A near drop-in replacement for rm that uses the Freedesktop trash bin. Started because an acquaintance rm -rf'd his music folder and I thought there had to be a better way.

It's pretty simple and only uses the D stdlib. Been working on it in my spare time for a bit over a week and I figure it's good enough to show people.

I started this project in Bash originally but switched to D since I thought it would be a good way to learn some more (also Bash is scary). Ended up being a great choice!

Pretty new to D so feedback welcome!

Funny seeing you here!

August 25, 2021

On Tuesday, 24 August 2021 at 02:19:58 UTC, rushsteve1 wrote:

>

https://github.com/rushsteve1/trash-d

A near drop-in replacement for rm that uses the Freedesktop trash bin. Started because an acquaintance rm -rf'd his music folder and I thought there had to be a better way.

It's pretty simple and only uses the D stdlib. Been working on it in my spare time for a bit over a week and I figure it's good enough to show people.

I started this project in Bash originally but switched to D since I thought it would be a good way to learn some more (also Bash is scary). Ended up being a great choice!

Pretty new to D so feedback welcome!

Welcome!

August 25, 2021

On Tuesday, 24 August 2021 at 02:19:58 UTC, rushsteve1 wrote:

>

https://github.com/rushsteve1/trash-d

A near drop-in replacement for rm that uses the Freedesktop trash bin. Started because an acquaintance rm -rf'd his music folder and I thought there had to be a better way.

Cool!
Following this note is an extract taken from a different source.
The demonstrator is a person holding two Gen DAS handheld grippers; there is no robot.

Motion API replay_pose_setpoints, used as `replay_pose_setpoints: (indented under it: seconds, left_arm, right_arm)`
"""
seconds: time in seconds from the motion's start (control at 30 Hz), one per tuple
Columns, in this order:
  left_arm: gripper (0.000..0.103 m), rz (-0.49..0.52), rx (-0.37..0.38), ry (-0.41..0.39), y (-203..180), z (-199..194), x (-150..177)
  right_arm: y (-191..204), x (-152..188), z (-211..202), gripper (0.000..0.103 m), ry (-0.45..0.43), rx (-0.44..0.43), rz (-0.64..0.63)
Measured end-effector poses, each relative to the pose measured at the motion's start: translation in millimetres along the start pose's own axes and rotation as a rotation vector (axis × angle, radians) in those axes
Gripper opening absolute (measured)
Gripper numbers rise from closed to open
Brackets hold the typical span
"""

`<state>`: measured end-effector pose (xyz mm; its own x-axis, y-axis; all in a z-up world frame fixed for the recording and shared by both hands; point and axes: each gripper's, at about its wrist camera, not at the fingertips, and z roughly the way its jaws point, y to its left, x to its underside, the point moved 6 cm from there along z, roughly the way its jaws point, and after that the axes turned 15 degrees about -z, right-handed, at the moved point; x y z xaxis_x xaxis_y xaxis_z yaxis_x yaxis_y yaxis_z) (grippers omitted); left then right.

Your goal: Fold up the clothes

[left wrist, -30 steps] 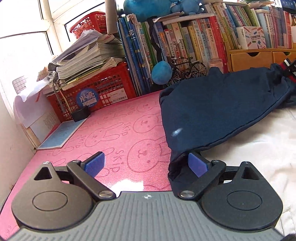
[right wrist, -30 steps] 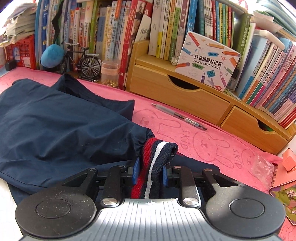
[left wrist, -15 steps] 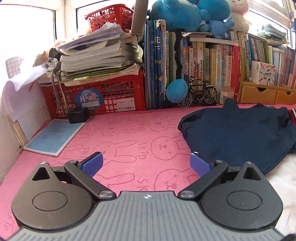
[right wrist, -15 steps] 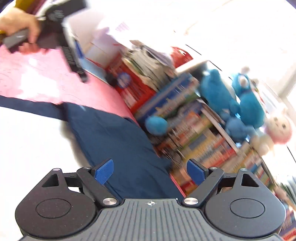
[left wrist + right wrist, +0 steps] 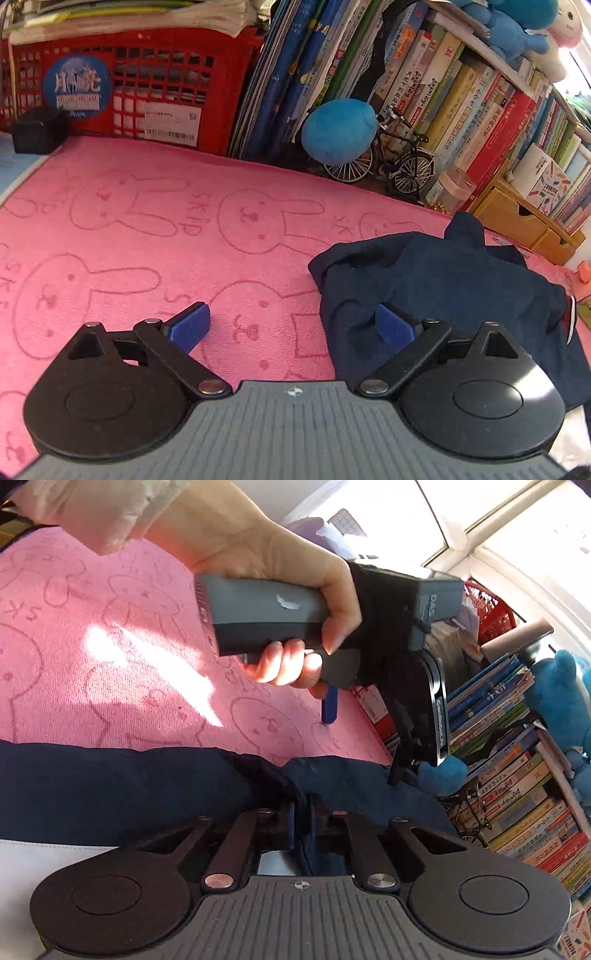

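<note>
A navy garment [image 5: 443, 288] lies crumpled on the pink rabbit-print mat [image 5: 147, 229], a red-and-white striped cuff [image 5: 570, 317] showing at its right edge. My left gripper [image 5: 291, 325] is open above the mat; its right pad [image 5: 393, 326] hovers over the garment's left edge and nothing is between the fingers. In the right wrist view the garment [image 5: 147, 779] stretches across the front. My right gripper [image 5: 303, 812] is closing tight on a fold of that navy cloth, pads pressing it. A hand [image 5: 280, 568] holds the left gripper [image 5: 364, 740] just beyond.
Behind the mat stand a red crate [image 5: 155, 81] of papers, a row of books [image 5: 443, 103], a blue plush ball [image 5: 338, 131], a model bicycle [image 5: 399, 162] and wooden drawers [image 5: 517, 218]. White cloth [image 5: 44, 860] lies at the near left.
My right gripper let go of the striped cuff, opened wide, swung round and shut on a fold of navy cloth. My left gripper stayed open and came in over the garment's left edge.
</note>
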<state>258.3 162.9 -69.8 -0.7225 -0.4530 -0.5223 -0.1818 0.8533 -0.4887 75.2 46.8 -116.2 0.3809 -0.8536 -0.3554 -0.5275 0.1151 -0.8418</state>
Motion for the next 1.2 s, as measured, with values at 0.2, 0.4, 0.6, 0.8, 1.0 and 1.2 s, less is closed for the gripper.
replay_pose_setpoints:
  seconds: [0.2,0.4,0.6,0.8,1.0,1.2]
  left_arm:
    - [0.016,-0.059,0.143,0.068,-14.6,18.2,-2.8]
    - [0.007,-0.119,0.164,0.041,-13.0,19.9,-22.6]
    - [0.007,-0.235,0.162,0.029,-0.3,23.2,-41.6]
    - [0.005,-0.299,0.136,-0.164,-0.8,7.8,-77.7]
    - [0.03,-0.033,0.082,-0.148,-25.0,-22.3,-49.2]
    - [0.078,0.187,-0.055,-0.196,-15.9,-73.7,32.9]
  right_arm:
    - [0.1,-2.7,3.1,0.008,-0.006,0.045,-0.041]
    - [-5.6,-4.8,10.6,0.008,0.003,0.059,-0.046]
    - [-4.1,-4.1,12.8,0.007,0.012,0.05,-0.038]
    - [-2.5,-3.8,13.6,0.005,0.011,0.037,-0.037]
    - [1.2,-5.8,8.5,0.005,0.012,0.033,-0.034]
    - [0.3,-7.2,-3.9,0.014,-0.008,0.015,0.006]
How does it compare to the trash command from the trash-cli package?

August 25, 2021

On Tuesday, 24 August 2021 at 02:19:58 UTC, rushsteve1 wrote:

>

https://github.com/rushsteve1/trash-d

You marked all functions inline?

August 25, 2021

Thank you all for the warm welcome!


On Wednesday, 25 August 2021 at 06:11:04 UTC, Vladimir Panteleev wrote:

>

Cool! How does it compare to the trash command from the trash-cli package?
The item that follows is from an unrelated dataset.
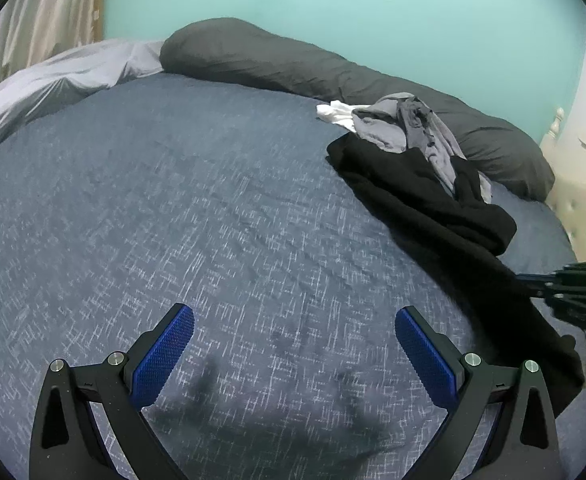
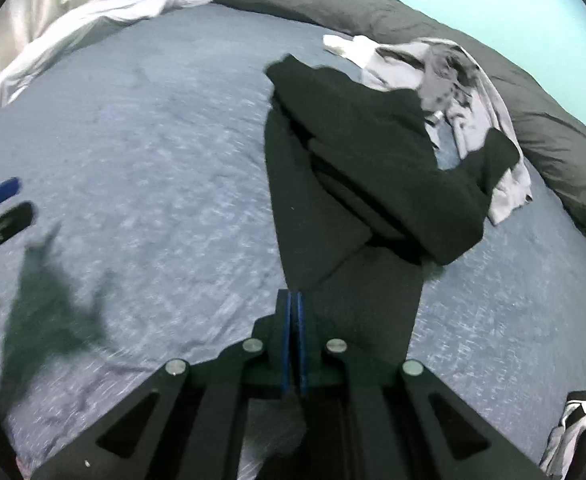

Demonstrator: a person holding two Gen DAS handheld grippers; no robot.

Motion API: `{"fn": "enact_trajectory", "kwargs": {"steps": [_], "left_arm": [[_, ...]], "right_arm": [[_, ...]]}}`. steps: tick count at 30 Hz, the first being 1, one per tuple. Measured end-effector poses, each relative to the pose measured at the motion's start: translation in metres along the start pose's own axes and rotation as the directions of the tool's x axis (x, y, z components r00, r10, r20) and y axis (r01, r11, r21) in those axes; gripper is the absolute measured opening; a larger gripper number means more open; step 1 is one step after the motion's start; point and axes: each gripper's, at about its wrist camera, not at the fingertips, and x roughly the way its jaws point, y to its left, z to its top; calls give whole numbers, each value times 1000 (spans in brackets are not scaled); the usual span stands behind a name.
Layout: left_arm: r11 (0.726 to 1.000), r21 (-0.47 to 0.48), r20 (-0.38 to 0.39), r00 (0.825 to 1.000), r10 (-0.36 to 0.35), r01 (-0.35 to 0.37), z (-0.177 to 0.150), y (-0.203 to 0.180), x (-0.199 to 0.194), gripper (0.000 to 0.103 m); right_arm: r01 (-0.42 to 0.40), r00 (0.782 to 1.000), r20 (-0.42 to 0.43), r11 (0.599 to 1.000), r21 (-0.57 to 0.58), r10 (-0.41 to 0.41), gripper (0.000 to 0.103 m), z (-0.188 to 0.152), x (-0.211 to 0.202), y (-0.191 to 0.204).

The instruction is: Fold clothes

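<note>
Bed (image 1: 173,200): blue-grey cover with a white flecked weave, bare at left and centre.
Pillows (image 1: 293,60): dark grey, along the far edge against a teal wall (image 1: 333,0).
Clothes: black garment (image 2: 357,168) heaped on the right half of the bed, one flat end reaching toward the camera; grey garment (image 1: 405,128) and white piece (image 1: 337,114) piled at its far end.
Left claw (image 1: 294,354): wide open, nothing between the blue pads, above bare cover.
Right claw (image 2: 294,300): closed, pads together at the near edge of the black garment; grip on the cloth not discernible.
</note>
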Motion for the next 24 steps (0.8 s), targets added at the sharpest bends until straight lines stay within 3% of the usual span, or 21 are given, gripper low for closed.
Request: {"fn": "enact_trajectory", "kwargs": {"steps": [3, 6, 11, 15, 18, 21, 24], "left_arm": [[996, -79, -20, 999, -46, 44, 0, 13, 0, 103], [992, -117, -16, 999, -39, 37, 2, 24, -2, 103], [994, -110, -8, 1000, -24, 23, 5, 27, -4, 103], [993, -112, -2, 1000, -23, 23, 8, 29, -6, 103], [994, -109, 0, 1000, -29, 29, 7, 27, -8, 103], [996, -84, -1, 1000, -26, 26, 7, 21, -7, 103], [997, -72, -1, 1000, -20, 20, 7, 20, -7, 103]], "right_arm": [[-54, 999, 1, 998, -21, 54, 3, -7, -16, 6], [-75, 996, -48, 992, -101, 71, 2, -17, -22, 18], [-93, 992, -80, 996, 14, 94, 5, -24, -16, -5], [-91, 995, -28, 995, 31, 92, 7, -19, -25, -2], [-107, 994, -30, 994, 19, 108, 27, -11, -20, 9], [-83, 996, -43, 996, -21, 82, 31, -2, -8, 26], [-51, 996, -82, 997, -58, 46, 44, 5, 15, 37]]}}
To quote the trash-cli README

>

Although the interface of trash-put seems to be compatible with rm, it has different semantics which will cause you problems. For example, while rm requires -R for deleting directories trash-put does not.

trash-d tries to mimic rm's semantics as much as possible. It also unifies all the different trash-* commands that trash-cli provides into a single one with flags. One of my goals with trash-d was to make a simpler and smaller alternative to trash-cli.
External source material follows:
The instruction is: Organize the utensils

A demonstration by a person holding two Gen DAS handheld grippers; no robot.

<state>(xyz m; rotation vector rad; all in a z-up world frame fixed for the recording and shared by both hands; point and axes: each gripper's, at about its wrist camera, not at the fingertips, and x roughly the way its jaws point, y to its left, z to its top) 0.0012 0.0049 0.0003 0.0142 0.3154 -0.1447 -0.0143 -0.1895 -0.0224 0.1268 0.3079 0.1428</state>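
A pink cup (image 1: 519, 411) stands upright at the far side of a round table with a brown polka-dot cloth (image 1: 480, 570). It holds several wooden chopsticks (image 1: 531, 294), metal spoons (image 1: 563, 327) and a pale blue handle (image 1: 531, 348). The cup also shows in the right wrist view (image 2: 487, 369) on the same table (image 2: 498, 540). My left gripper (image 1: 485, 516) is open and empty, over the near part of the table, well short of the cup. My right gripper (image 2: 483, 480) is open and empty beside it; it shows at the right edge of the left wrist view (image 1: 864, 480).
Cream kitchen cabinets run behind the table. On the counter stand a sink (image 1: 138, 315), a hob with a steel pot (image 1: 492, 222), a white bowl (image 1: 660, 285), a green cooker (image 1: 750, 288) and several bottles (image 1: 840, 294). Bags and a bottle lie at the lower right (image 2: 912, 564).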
The only advantage that trash-cli has that I know of (aside from maturity at this point) is that it handles .Trash/ directories on separate drives/partitions while trash-d always moves to the one in the user's home. Both approaches are spec-compliant, so I opted for the simpler one.

August 25, 2021

On Wednesday, 25 August 2021 at 06:23:37 UTC, Kagamin wrote:

>

You marked all functions inline?

If I did then it wasn't on purpose, I was only trying to mark the handful of helper functions as inline. If you know a solution to this, that would be greatly appreciated!